Task: Look in the data below for the line that has "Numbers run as", then print exactly every line from there through the line that has "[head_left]", leaving pictures out.

Records supplied:

Start of Block

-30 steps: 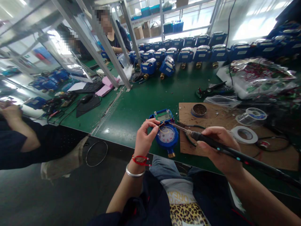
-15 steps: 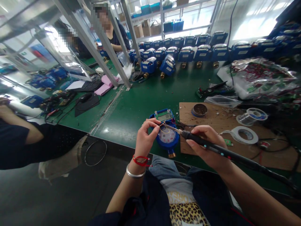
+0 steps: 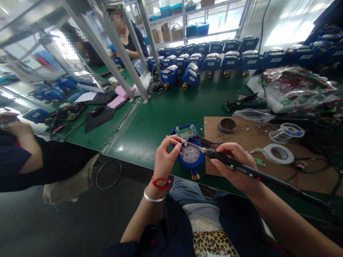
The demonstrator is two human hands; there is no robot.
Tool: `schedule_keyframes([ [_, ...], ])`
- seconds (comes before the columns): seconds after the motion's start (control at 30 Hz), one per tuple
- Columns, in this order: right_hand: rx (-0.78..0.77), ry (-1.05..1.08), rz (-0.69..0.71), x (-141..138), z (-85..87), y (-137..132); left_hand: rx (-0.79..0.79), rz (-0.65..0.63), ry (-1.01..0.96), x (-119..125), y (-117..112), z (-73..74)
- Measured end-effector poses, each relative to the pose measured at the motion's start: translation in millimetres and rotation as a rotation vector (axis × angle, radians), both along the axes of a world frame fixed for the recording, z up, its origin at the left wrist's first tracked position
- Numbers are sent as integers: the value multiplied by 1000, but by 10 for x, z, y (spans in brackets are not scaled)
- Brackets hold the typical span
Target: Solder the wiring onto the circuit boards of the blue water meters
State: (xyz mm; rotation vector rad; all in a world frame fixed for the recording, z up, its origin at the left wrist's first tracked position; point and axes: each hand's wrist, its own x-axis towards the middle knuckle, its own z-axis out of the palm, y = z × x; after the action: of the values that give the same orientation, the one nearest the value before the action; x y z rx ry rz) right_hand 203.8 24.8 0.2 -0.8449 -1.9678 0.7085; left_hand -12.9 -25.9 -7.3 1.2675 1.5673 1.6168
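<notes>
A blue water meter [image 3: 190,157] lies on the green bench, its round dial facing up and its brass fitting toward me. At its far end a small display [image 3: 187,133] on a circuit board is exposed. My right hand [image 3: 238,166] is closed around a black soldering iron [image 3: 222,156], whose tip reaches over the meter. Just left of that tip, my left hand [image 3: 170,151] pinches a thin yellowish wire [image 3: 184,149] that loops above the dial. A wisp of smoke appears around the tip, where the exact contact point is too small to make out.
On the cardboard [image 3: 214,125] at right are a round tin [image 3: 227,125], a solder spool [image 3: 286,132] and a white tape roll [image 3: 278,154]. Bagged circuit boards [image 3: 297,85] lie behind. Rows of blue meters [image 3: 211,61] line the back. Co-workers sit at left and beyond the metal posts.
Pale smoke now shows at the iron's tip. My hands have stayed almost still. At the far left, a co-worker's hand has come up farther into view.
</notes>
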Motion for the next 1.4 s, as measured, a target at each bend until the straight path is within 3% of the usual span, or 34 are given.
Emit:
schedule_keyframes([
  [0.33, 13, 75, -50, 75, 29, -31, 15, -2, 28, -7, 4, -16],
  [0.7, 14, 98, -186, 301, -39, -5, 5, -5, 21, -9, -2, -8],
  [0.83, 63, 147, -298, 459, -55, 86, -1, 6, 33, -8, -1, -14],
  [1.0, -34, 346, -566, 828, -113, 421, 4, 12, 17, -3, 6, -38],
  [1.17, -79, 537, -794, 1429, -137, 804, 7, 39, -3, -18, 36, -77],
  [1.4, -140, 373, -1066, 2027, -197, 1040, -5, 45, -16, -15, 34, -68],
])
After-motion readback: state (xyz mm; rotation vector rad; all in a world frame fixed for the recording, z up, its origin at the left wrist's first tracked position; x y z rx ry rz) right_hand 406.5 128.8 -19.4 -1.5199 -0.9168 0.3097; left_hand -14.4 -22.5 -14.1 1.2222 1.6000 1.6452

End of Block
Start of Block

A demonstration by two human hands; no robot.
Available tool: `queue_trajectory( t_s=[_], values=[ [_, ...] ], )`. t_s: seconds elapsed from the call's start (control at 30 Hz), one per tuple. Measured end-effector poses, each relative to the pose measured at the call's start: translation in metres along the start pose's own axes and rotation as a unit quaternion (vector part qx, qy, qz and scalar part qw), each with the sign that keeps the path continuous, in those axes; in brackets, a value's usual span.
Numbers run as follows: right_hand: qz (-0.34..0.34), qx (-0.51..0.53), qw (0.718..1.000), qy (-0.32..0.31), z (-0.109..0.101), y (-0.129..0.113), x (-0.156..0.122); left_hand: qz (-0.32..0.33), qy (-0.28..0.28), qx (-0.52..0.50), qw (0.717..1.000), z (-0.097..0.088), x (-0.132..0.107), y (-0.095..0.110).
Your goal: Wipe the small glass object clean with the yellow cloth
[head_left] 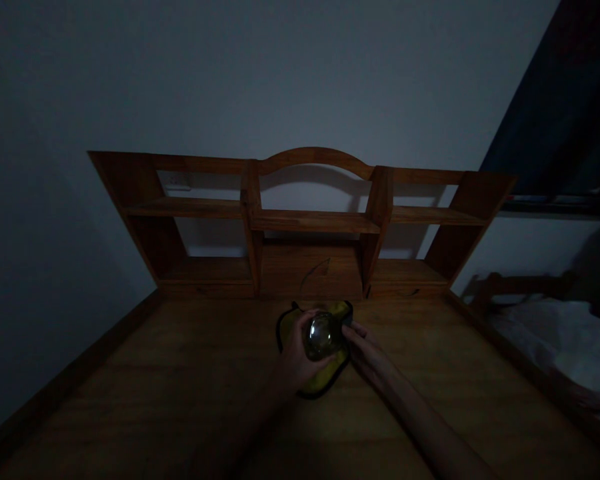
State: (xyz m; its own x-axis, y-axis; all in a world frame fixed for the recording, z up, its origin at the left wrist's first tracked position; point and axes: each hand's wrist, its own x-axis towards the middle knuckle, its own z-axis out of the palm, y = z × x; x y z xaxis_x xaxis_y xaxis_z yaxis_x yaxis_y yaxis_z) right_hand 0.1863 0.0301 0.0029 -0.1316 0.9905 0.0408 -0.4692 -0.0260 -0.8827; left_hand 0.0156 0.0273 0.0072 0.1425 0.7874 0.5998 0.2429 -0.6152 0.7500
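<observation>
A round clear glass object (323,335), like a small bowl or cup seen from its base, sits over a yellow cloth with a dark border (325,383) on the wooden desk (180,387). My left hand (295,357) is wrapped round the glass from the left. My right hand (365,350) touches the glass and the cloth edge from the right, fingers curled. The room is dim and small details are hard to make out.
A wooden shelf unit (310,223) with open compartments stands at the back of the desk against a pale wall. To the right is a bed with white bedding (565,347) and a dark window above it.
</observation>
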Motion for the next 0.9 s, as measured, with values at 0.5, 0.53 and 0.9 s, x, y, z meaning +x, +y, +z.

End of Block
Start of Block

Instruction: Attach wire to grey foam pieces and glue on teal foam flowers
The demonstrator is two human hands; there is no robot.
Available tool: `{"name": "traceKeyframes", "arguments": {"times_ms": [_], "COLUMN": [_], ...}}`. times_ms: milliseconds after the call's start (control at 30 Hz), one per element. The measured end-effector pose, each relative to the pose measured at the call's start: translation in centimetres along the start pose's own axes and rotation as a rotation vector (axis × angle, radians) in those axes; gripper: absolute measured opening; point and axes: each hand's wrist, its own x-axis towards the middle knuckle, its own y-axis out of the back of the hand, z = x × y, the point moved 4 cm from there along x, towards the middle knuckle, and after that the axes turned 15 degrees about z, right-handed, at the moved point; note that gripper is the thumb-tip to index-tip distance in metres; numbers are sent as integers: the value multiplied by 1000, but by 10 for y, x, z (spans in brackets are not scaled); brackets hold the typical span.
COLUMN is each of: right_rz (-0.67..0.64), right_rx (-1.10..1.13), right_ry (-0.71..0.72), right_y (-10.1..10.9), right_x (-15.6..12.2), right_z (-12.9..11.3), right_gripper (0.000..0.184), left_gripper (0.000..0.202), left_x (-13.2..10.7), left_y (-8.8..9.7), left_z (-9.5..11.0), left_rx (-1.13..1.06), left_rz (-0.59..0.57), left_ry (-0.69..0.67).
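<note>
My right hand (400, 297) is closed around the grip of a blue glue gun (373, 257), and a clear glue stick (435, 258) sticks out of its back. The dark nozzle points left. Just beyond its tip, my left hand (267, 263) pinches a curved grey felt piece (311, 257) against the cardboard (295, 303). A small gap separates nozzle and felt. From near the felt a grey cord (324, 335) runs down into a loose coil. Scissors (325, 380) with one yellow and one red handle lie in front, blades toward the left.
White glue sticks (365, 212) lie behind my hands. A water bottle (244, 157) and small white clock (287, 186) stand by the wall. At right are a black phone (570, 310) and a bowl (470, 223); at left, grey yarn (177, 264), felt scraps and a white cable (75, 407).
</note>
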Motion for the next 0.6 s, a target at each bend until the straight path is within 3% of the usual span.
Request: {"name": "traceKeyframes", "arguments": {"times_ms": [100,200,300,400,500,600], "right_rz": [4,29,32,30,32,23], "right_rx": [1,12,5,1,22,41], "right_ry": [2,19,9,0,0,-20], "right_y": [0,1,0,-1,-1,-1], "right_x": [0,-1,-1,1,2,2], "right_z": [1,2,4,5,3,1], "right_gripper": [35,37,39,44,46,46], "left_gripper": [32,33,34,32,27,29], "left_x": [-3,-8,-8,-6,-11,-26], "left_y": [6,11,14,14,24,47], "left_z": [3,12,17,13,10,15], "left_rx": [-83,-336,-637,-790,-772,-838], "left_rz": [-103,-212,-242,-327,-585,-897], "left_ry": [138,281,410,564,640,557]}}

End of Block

Exercise solution:
Numbers run as follows: right_hand: qz (-0.34..0.34), qx (-0.51..0.53), qw (0.718..1.000), qy (-0.32..0.31), z (-0.109..0.101), y (-0.129..0.113), x (-0.156..0.122); left_hand: qz (-0.32..0.33), qy (-0.28..0.28), qx (-0.52..0.50), qw (0.717..1.000), z (-0.097..0.088), x (-0.132..0.107), y (-0.095..0.110).
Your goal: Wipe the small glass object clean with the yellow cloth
[head_left] 

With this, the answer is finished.